TASK DIRECTIONS | Please take the entries below from the first line through the line containing "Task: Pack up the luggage" and repeat them exactly, leaving out everything after.
—————
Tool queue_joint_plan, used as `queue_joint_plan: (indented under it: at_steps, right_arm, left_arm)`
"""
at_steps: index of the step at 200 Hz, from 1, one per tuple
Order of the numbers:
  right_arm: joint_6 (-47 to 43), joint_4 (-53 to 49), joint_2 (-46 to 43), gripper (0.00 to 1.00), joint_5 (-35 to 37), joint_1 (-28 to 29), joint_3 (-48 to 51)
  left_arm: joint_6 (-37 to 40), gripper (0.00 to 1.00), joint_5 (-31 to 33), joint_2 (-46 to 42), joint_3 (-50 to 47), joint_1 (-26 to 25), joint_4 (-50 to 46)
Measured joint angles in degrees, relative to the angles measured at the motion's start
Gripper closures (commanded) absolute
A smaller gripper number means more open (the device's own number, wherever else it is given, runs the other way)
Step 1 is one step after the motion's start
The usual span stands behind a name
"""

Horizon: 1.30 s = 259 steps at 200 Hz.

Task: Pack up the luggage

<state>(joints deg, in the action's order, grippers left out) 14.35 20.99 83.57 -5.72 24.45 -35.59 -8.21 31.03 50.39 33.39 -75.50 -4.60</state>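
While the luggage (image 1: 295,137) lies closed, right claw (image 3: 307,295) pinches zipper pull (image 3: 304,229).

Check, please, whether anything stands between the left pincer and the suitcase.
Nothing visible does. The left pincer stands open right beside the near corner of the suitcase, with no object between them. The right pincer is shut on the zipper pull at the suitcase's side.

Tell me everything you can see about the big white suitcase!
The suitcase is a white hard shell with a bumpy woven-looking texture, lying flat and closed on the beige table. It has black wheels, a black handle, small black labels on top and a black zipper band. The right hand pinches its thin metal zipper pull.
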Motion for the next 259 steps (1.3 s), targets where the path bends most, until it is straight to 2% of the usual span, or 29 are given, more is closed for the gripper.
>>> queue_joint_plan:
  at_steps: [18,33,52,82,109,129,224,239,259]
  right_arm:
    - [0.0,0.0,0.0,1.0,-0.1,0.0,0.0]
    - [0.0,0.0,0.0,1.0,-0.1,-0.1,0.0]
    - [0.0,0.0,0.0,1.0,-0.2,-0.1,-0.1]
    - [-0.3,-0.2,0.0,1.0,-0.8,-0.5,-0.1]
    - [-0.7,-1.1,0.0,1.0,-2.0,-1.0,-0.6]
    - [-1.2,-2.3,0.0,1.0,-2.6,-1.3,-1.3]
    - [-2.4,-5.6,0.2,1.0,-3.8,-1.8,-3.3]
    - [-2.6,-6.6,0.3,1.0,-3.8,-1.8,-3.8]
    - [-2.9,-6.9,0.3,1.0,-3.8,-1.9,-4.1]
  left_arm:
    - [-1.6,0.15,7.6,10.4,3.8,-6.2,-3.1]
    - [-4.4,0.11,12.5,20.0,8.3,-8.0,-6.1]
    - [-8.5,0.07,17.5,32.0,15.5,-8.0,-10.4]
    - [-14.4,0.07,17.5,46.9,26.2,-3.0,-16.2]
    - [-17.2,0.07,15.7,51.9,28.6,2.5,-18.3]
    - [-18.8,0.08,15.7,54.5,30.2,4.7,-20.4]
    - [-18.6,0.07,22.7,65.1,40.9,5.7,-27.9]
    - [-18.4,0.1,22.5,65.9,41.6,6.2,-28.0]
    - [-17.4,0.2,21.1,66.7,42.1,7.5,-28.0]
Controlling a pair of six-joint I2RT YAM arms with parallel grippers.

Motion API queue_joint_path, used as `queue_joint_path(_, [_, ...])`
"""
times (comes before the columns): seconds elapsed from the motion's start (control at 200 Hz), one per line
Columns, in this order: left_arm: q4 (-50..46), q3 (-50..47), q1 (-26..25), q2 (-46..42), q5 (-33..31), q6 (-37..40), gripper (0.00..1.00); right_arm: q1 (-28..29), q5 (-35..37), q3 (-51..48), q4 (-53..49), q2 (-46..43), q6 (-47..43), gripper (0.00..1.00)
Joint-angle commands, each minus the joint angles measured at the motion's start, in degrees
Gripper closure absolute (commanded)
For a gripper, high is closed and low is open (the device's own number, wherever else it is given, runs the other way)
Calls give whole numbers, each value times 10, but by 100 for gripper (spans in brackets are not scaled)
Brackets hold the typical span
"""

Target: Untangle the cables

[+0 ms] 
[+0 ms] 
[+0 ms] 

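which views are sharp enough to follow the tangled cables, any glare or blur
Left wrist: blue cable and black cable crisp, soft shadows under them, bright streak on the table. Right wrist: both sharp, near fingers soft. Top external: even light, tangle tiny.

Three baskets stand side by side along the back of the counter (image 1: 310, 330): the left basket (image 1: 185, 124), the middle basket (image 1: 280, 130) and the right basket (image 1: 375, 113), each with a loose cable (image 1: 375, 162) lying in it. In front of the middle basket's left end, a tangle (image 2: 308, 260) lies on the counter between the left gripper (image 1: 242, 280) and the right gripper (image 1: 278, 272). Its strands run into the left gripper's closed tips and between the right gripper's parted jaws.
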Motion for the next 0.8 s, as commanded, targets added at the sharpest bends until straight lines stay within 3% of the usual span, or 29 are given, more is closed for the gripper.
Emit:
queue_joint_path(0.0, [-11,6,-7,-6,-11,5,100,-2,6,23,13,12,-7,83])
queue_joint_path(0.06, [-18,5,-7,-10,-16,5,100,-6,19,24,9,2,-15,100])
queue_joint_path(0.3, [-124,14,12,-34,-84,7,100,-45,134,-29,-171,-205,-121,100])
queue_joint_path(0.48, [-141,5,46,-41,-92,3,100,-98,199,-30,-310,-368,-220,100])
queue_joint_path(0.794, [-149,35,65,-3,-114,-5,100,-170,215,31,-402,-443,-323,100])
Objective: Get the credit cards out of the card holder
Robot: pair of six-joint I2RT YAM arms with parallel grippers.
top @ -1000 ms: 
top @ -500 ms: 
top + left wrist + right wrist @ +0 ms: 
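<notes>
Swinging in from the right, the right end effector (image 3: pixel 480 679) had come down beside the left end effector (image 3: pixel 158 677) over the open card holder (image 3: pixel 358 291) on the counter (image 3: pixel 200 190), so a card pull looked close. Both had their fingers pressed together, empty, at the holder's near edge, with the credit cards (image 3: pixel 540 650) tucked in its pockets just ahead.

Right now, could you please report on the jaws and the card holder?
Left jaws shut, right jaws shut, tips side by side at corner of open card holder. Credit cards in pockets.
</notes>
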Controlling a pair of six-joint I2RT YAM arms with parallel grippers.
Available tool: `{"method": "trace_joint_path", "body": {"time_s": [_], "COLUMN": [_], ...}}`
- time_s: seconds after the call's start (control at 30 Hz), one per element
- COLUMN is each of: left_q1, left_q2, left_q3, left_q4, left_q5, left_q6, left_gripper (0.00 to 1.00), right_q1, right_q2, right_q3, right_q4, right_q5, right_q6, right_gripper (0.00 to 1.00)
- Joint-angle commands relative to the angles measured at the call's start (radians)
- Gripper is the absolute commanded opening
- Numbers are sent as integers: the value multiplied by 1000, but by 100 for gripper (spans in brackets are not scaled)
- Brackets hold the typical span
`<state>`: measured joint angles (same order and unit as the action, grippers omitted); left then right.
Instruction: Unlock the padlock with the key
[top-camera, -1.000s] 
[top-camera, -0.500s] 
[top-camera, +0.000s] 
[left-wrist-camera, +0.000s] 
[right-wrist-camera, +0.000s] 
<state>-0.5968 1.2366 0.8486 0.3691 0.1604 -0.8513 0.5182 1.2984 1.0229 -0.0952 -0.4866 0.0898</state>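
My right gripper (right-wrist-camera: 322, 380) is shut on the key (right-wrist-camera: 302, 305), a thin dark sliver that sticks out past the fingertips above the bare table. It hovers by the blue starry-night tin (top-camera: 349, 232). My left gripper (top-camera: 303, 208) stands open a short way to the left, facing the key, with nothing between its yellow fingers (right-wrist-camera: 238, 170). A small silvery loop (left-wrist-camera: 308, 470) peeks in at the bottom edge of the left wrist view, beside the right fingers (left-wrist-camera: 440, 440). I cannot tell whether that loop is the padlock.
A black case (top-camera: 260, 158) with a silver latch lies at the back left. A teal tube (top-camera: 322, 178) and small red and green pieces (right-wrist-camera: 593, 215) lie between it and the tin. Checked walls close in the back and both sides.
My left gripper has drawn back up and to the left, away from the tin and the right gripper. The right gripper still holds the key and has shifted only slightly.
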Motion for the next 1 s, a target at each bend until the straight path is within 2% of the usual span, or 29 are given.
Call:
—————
THE ANSWER |
Tool queue_joint_plan, used as `queue_joint_plan: (indented under it: at_steps, right_arm, left_arm)`
"""
at_steps: index of the step at 200 Hz, from 1, one per tuple
Order of the numbers:
  right_arm: joint_6 (-47 to 43), joint_4 (-53 to 49), joint_2 (-46 to 43), gripper (0.00 to 1.00), joint_5 (-35 to 37), joint_1 (-28 to 29), joint_3 (-48 to 51)
  left_arm: joint_6 (-37 to 40), gripper (0.00 to 1.00), joint_5 (-31 to 33), joint_2 (-46 to 42), joint_3 (-50 to 47), joint_1 (-26 to 25), joint_4 (-50 to 46)
Measured joint angles in degrees, relative to the angles measured at the motion's start
Gripper closures (commanded) absolute
A smaller gripper number means more open (the device's own number, wherever else it is given, runs the other way)
Step 1 is one step after the motion's start
The usual span stands behind a name
"""

Horizon: 1.30 s = 259 steps at 200 Hz.

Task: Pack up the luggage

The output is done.